— Vi confesso ch’esso commosse me e tutta la commissione, continuò Beauchamp.
«Frattanto il presidente gettò negligentemente gli occhi sulla lettera che gli era stata portata, ma le prime linee risvegliarono tutta la sua attenzione; egli la lesse, poi la rilesse, e fissando gli occhi sopra il sig. de Morcerf: — Signor conte, diss’egli, voi ci avete detto che il visir di Giannina vi aveva confidato sua moglie e sua figlia?
«— Sì, signore, rispose Morcerf, ma in ciò come in tutto il rimanente, la sventura mi perseguitava.
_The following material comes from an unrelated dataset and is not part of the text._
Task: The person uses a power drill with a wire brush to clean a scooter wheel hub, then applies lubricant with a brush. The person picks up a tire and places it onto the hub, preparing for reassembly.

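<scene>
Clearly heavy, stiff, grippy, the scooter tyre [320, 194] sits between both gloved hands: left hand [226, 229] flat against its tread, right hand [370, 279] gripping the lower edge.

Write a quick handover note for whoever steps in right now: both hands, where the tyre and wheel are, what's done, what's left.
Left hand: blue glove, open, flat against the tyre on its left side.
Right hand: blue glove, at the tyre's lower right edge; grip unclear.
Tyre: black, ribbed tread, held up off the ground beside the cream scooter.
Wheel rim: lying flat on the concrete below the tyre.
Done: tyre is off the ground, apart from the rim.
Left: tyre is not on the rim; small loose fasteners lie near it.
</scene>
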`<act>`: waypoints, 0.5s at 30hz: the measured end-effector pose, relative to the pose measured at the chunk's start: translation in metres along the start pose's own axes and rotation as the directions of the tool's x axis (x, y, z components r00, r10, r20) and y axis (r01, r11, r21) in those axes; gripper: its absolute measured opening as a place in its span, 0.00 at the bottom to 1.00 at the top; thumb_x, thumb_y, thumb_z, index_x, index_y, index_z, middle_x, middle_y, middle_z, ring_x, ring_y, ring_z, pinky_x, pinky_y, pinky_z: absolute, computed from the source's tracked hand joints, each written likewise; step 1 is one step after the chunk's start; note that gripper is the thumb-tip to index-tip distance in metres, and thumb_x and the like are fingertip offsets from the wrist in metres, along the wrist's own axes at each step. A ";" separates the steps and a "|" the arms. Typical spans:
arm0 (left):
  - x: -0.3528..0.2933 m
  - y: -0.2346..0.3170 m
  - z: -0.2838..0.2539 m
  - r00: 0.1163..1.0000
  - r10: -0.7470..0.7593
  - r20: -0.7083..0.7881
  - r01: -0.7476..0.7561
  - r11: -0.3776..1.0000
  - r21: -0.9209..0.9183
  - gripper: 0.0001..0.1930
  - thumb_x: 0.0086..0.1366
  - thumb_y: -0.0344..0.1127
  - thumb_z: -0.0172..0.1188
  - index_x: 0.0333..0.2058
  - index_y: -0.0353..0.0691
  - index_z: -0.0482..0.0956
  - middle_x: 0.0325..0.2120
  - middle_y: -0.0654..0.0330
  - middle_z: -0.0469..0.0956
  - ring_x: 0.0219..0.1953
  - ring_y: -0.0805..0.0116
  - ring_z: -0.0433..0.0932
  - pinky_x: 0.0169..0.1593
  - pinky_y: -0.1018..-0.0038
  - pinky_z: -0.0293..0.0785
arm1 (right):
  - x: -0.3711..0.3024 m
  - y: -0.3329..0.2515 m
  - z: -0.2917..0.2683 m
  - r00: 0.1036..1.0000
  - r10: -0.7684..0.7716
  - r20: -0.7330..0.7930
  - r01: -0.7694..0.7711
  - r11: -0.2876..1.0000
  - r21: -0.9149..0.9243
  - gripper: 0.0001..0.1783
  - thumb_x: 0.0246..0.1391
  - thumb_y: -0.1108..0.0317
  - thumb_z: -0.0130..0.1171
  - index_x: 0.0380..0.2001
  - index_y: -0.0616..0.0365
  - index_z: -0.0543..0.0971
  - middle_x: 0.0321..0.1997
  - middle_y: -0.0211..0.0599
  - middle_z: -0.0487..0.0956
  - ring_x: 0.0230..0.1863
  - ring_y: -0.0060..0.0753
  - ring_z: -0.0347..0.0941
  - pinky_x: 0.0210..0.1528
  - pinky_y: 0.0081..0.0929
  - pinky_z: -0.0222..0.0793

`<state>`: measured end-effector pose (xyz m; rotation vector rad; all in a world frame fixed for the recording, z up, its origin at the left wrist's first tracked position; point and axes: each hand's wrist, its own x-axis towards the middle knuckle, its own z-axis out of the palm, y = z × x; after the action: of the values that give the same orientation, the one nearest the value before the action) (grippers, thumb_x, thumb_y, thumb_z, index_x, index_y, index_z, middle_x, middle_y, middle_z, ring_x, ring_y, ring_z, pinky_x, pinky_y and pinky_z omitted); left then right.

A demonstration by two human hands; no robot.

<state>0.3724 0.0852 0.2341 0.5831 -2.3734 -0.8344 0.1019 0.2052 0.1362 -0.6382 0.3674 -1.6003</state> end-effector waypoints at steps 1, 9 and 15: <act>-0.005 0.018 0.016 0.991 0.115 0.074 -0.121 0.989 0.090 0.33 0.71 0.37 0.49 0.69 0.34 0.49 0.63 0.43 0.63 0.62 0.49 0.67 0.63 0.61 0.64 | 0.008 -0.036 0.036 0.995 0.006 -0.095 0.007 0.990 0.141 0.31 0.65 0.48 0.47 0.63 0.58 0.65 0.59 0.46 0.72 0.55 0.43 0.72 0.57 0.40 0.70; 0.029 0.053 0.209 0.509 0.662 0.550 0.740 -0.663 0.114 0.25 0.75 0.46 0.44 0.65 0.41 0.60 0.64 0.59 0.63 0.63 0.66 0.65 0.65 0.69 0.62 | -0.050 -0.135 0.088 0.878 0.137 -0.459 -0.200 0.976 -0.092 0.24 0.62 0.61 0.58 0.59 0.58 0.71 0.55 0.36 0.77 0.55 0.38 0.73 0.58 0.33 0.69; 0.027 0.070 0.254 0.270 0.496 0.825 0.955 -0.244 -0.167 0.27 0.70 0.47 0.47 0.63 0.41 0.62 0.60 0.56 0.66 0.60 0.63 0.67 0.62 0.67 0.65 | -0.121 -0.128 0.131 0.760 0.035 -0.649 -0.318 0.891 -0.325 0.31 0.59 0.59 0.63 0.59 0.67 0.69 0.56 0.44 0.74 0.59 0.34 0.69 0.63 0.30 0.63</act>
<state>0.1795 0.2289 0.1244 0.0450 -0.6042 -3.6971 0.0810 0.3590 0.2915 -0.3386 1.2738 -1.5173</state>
Al mio ritorno, Vasiliki e sua figlia Haydée erano sparite. — Le conoscevate?
«— La mia intimità col Pascià, e la somma confidenza che aveva nella mia fedeltà, mi avevano permesso di vederle più di venti volte.
«— Avete nessuna idea di ciò che sia di loro accaduto?
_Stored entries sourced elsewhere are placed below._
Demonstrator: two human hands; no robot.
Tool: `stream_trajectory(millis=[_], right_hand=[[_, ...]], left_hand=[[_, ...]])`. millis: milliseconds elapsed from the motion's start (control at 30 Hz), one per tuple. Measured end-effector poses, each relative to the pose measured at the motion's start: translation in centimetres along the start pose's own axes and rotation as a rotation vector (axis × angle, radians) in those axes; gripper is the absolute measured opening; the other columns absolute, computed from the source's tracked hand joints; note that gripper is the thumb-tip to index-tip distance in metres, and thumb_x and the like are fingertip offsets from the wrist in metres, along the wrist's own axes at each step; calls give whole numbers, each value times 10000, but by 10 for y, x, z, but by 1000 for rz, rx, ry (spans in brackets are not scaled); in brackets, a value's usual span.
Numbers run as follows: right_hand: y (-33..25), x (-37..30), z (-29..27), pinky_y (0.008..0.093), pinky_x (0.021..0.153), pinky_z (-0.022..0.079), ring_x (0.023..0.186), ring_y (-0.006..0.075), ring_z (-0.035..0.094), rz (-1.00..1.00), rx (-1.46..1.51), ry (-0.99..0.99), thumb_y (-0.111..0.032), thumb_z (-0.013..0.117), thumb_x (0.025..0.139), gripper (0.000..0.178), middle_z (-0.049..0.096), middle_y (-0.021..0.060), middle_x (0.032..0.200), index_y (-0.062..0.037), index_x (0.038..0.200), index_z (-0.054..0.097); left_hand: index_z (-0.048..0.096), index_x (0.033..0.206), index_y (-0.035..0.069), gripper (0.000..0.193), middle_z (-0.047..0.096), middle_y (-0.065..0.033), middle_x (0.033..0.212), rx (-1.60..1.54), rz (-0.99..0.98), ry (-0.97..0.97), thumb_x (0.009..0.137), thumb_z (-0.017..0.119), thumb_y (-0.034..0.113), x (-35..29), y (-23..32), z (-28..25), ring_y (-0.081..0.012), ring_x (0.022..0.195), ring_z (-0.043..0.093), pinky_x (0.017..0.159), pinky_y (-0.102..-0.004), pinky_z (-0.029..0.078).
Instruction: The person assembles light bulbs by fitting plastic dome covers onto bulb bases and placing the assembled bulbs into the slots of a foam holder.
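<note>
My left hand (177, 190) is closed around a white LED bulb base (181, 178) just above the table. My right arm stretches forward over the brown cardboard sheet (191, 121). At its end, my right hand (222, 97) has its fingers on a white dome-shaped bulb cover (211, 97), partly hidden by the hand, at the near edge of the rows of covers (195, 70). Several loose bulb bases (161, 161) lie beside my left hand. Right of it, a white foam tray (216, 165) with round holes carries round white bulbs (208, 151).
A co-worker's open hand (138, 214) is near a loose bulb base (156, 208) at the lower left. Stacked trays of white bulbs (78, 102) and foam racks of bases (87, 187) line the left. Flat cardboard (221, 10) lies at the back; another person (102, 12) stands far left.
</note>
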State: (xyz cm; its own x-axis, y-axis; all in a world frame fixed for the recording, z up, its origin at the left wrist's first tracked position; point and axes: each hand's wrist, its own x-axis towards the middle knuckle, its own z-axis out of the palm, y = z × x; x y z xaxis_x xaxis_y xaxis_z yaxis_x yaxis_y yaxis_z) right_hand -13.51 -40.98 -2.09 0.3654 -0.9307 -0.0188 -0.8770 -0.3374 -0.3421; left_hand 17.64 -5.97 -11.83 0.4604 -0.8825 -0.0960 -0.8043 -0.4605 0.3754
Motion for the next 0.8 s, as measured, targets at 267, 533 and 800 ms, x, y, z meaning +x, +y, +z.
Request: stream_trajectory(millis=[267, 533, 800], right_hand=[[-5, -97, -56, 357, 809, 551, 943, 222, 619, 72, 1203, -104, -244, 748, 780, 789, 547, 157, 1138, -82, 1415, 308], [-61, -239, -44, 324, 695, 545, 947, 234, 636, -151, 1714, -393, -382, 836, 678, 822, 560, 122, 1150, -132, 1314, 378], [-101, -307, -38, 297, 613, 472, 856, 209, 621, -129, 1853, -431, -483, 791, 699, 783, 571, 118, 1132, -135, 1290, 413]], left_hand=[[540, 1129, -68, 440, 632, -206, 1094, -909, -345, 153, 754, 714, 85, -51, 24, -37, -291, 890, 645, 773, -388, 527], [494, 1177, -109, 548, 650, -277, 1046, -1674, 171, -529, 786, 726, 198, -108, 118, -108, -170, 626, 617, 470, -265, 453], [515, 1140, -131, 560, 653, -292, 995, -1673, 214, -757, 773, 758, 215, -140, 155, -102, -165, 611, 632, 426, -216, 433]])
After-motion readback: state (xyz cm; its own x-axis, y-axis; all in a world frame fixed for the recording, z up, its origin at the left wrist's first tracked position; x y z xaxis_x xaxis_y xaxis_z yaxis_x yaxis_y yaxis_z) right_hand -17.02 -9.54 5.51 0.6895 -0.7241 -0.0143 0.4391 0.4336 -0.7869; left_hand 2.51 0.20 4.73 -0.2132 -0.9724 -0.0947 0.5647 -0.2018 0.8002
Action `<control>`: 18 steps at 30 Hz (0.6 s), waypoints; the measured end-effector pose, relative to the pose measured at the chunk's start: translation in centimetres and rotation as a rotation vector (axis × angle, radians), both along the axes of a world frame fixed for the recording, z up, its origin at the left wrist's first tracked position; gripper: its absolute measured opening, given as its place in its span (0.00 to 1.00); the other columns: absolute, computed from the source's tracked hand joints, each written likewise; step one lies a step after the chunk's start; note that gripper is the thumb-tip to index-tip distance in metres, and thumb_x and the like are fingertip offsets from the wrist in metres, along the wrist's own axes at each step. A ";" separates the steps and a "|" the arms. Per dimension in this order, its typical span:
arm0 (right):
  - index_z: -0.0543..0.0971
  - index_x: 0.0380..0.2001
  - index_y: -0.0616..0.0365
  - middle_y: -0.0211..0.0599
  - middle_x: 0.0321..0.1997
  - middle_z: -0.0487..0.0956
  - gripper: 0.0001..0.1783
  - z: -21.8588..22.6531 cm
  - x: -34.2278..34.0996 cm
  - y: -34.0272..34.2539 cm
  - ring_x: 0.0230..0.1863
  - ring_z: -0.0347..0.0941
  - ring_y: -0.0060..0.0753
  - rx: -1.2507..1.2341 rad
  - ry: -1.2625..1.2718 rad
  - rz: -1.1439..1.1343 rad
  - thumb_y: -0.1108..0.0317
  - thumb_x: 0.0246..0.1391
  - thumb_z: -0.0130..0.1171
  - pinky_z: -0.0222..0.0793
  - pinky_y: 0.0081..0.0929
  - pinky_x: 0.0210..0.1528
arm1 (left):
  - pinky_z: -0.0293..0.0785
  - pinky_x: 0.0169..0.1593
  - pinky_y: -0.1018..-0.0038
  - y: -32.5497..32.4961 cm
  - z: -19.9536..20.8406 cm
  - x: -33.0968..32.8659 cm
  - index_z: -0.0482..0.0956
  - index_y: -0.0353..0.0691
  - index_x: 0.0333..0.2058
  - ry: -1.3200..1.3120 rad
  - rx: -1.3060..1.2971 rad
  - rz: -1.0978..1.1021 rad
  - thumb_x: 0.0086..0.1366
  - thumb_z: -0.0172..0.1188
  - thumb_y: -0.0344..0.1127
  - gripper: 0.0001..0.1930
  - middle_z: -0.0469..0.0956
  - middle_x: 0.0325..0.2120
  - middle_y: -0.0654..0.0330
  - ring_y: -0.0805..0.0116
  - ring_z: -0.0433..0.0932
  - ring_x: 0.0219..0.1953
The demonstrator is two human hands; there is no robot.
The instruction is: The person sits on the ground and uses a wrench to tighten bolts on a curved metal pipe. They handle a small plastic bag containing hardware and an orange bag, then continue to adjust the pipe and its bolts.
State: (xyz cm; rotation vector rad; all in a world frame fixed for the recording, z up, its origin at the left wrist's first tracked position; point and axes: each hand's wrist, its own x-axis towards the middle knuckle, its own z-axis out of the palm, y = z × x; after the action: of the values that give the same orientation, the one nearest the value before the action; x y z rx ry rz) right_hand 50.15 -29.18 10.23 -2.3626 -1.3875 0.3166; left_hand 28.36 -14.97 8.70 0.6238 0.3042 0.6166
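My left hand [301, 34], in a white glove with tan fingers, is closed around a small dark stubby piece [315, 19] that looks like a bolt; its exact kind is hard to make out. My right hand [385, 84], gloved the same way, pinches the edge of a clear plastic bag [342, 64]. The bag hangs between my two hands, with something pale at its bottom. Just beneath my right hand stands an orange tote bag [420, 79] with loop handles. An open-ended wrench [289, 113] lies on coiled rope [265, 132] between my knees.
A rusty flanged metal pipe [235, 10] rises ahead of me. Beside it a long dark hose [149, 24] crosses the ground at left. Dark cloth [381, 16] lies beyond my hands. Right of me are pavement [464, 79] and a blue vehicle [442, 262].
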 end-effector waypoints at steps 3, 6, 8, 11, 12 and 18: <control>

«— Sì, signore. Ho inteso dire ch’erano soggiaciute al loro dispiacere e fors’anche alla loro miseria. Io non era ricco, la mia vita era circondata da grandi pericoli, non potei mettermi alla loro ricerca, con mio sommo dispiacere.
«Il presidente aggrottò impercettibilmente il sopracciglio: — Signori, diss’egli, avete inteso e tenuto dietro al sig. conte de Morcerf nelle sue spiegazioni. Sig. conte, potete in appoggio del vostro racconto fornirci qualche testimonio?
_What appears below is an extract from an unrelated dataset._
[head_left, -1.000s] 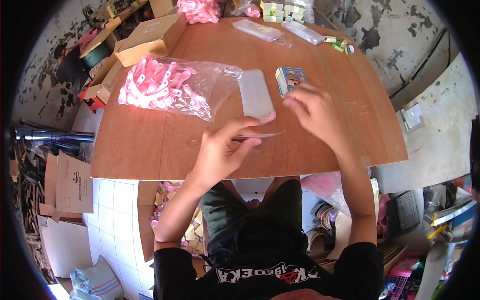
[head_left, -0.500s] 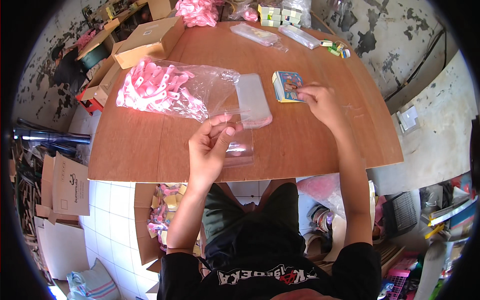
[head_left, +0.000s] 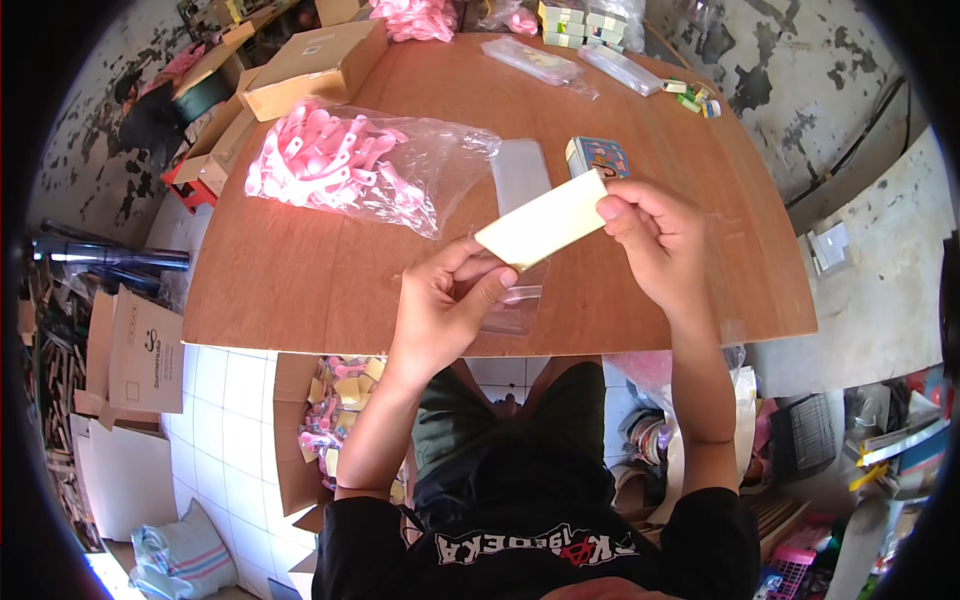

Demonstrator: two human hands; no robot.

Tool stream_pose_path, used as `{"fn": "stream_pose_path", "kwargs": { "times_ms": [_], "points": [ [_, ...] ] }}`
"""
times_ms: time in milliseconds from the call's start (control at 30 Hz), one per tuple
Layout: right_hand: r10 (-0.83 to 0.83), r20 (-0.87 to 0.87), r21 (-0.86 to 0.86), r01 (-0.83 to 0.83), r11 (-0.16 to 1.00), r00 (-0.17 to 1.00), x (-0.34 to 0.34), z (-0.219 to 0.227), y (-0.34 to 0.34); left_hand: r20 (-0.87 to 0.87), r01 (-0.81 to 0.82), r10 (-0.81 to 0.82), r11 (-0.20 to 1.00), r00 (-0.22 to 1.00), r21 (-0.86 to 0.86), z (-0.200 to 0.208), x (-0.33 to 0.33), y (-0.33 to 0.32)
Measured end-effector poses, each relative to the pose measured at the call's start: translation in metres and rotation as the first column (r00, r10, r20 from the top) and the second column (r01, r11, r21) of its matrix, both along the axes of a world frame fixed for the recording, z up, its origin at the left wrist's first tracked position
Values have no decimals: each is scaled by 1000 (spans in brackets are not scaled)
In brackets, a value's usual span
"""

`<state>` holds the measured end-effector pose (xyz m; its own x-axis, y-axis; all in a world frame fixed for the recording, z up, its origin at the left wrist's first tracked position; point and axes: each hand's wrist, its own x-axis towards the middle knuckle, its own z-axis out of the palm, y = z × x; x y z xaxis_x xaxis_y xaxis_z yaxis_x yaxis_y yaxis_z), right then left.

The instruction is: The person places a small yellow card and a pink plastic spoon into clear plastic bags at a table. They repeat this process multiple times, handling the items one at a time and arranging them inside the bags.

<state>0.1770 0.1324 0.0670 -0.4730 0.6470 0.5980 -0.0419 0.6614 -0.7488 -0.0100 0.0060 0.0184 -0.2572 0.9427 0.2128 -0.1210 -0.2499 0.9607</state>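
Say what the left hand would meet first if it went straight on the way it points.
Most likely the pale yellow card, just ahead of the left hand; whether they touch is unclear.

Tabletop [head_left: 370,285]: brightly lit, front edge bowed by the fisheye lens.
Pale card [head_left: 545,222]: bleached nearly white.
Clear sleeve [head_left: 508,318]: streaked with glare.
Pink plastic pieces [head_left: 320,160]: highlights blown out.
Floor tiles [head_left: 215,420]: overexposed at left.
Shirt [head_left: 520,490]: deep black, folds barely readable.
Walls [head_left: 850,60]: curving into dark vignetting.
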Motion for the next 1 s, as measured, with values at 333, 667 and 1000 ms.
{"fn": "stream_pose_path", "kwargs": {
  "times_ms": [333, 667, 1000],
  "points": [
    [161, 232, -96, -142, 985, 959, -11, -7, -18, -220, 112, -134, 988, 966, -109, 3, -3, -7],
    [429, 329, 13, -459, 888, 841, -5, -6, -21, -454, -31, 47, 999, 890, 42, 8, 5, -17],
    [542, 603, -283, -479, 831, 585, -5, 7, -35, -438, 0, 121, 964, 891, 266, 6, 15, -30]
  ]
}}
«— Ahimè! no, signore, rispose il conte; tutti quelli che circondavano il visir, e che mi hanno conosciuto alla sua corte, sono o morti o dispersi. Io solo, credo, io solo dei miei compatriotti sono sopravvissuto a questa spaventosa guerra; non ho che le lettere di Alì-Tebelen, e le ho poste sotto i vostri occhi; non ho che l’anello, pegno della sua volontà, ed eccolo; finalmente ho la prova più convincente che possa fornire, cioè, dopo un assalto anonimo, l’assenza di ogni testimonianza contro la mia parola d’onore; e la purezza di tutta la mia vita militare. — Un mormorio d’approvazione corse per tutta l’assemblea in questo momento, Alberto, e se non fosse sopravvenuto alcun altro nuovo incidente la causa di vostro padre era vinta. Non restava più che andare ai voti, allorchè il presidente prese la parola.
«— Signori, diss’egli, e voi, sig. conte de Morcerf, non sarete mal contenti, presumo, di sentire un testimonio importantissimo, a quanto assicura, e che viene ad offrirsi da sè stesso: questo testimonio, non ne dubitiamo, dopo ciò che ha detto il conte, è chiamato a provare la perfetta innocenza del nostro collega. Ecco la lettera che ho ricevuta a questo riguardo; desiderate che vi sia letta, o risolvete che sia passata oltre, senza fermarci a questo incidente? — Il signor de Morcerf impallidì, e raggrinzò le mani sulle carte che aveva davanti, e che rumoreggiarono sotto le sue dita.
«La risposta della commissione fu per la lettura: quanto al conte, egli era passivo, e non aveva opinione da emettere.